In the listing below, count the lines with "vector" and report only the figure.
--
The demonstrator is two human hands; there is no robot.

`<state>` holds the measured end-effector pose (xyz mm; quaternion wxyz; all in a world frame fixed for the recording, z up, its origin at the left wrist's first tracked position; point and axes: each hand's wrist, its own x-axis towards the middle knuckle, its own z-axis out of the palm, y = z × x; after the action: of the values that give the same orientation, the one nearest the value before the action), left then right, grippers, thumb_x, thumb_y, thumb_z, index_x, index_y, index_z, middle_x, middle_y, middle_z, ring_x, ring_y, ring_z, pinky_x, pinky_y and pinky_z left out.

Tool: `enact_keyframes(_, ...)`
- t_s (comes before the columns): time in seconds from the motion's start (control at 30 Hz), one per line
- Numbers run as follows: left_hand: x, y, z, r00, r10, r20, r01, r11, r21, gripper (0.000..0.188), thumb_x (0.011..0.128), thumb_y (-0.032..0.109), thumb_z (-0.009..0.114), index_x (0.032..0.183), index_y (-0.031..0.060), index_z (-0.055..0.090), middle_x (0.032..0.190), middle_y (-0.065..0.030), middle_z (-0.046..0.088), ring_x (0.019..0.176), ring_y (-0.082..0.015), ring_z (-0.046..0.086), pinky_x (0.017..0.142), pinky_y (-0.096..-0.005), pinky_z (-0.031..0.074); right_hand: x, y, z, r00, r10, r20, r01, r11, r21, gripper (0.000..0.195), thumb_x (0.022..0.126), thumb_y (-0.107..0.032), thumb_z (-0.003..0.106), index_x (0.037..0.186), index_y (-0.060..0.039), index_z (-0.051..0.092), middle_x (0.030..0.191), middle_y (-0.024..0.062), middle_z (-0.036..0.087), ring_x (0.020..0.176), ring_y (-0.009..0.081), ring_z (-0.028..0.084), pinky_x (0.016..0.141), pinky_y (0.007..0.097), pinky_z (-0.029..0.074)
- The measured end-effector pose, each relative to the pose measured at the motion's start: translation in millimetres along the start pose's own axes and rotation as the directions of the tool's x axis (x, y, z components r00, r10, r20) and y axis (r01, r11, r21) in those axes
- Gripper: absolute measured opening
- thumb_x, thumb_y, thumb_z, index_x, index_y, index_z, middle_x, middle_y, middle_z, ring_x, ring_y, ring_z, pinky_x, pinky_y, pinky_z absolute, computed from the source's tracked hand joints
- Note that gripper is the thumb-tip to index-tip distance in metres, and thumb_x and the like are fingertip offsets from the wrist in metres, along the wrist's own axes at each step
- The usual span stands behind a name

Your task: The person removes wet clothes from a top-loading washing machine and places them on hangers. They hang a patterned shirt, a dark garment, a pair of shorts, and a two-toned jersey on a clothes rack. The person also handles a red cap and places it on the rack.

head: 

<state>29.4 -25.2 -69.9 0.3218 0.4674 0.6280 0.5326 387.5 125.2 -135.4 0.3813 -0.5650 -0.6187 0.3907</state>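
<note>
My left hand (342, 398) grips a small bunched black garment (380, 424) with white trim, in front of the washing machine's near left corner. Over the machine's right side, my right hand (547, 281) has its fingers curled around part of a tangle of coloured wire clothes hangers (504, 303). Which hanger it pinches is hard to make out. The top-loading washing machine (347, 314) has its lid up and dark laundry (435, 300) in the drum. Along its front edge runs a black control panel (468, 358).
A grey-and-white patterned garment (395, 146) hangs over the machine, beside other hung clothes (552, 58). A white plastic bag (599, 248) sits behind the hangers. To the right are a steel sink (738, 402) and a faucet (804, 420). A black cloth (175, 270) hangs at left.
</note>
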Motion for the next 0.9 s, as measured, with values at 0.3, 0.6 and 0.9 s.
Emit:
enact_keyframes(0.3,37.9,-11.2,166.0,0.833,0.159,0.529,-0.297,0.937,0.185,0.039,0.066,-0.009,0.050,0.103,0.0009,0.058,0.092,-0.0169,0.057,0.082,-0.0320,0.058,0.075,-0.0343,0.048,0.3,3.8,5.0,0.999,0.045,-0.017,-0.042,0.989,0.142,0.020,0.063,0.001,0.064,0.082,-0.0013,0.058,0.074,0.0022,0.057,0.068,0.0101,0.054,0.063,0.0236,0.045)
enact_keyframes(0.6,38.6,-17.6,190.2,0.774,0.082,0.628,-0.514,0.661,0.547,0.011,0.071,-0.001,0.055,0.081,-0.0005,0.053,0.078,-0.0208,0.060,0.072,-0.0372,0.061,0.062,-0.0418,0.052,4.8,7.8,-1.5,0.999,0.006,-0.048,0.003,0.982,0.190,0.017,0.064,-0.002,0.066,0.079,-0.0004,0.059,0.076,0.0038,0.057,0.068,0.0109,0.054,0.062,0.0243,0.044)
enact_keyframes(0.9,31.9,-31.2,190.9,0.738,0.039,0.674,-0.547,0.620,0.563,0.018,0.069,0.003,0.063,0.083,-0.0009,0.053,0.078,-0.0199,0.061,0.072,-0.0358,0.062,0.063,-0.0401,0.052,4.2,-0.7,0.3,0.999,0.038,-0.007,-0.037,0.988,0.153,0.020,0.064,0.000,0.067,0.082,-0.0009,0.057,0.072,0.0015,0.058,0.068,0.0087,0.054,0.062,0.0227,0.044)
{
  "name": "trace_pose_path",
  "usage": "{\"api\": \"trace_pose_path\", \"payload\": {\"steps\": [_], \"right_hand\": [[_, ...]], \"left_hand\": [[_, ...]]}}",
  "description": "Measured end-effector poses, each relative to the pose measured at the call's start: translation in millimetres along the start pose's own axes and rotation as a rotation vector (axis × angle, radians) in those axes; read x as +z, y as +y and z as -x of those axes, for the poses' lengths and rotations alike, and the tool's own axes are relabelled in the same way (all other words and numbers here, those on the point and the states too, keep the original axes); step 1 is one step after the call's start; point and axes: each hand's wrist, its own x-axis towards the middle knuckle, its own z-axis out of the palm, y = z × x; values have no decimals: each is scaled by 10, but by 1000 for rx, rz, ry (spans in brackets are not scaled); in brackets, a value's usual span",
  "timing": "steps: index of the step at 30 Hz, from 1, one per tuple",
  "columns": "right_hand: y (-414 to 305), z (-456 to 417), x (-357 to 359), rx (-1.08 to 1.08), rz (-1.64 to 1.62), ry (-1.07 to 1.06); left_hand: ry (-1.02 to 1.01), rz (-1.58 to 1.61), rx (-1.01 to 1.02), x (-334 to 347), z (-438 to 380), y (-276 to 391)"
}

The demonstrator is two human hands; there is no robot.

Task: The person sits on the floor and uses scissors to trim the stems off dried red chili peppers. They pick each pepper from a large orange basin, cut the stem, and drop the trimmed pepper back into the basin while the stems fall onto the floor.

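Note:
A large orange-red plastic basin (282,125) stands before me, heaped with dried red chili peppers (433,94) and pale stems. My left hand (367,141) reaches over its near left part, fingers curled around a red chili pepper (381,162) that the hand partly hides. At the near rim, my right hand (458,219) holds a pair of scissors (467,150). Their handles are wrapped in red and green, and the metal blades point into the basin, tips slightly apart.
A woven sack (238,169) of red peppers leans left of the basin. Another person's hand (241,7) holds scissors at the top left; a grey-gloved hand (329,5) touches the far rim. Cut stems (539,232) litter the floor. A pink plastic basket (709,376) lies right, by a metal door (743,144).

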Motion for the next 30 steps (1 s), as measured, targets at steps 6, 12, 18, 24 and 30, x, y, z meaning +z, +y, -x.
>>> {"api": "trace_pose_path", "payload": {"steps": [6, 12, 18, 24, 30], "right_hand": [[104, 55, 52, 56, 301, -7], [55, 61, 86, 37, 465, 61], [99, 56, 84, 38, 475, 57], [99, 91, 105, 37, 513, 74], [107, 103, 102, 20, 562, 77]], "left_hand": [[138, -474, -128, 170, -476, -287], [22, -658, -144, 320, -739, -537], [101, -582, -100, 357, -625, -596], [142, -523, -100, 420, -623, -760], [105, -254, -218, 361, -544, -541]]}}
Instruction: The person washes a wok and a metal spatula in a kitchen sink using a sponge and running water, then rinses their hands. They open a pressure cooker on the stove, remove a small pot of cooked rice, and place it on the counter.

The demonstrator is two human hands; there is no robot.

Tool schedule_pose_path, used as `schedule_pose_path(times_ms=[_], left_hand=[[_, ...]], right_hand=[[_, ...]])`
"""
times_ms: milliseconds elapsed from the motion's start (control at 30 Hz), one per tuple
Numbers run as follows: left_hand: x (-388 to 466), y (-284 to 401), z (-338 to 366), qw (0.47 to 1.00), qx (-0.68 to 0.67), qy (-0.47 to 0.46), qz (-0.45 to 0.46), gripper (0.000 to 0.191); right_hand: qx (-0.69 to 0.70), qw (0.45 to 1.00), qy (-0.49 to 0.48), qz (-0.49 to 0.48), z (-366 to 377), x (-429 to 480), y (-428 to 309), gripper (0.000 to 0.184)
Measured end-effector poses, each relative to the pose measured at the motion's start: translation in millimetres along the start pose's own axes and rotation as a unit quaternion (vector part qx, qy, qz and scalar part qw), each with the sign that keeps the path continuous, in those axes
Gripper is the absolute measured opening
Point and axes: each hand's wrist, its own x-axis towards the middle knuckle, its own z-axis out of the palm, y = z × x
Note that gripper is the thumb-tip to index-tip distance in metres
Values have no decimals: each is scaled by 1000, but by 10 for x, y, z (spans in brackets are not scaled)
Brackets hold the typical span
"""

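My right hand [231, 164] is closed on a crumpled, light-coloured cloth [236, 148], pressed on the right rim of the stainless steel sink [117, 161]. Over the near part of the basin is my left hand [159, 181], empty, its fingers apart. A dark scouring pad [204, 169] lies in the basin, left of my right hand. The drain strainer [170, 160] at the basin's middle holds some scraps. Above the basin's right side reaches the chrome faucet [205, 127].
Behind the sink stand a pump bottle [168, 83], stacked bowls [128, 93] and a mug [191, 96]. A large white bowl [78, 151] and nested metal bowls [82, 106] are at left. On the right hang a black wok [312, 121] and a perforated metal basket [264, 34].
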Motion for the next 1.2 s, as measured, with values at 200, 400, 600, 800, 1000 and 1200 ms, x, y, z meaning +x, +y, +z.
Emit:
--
* _ANSWER TO THE PROBLEM_
2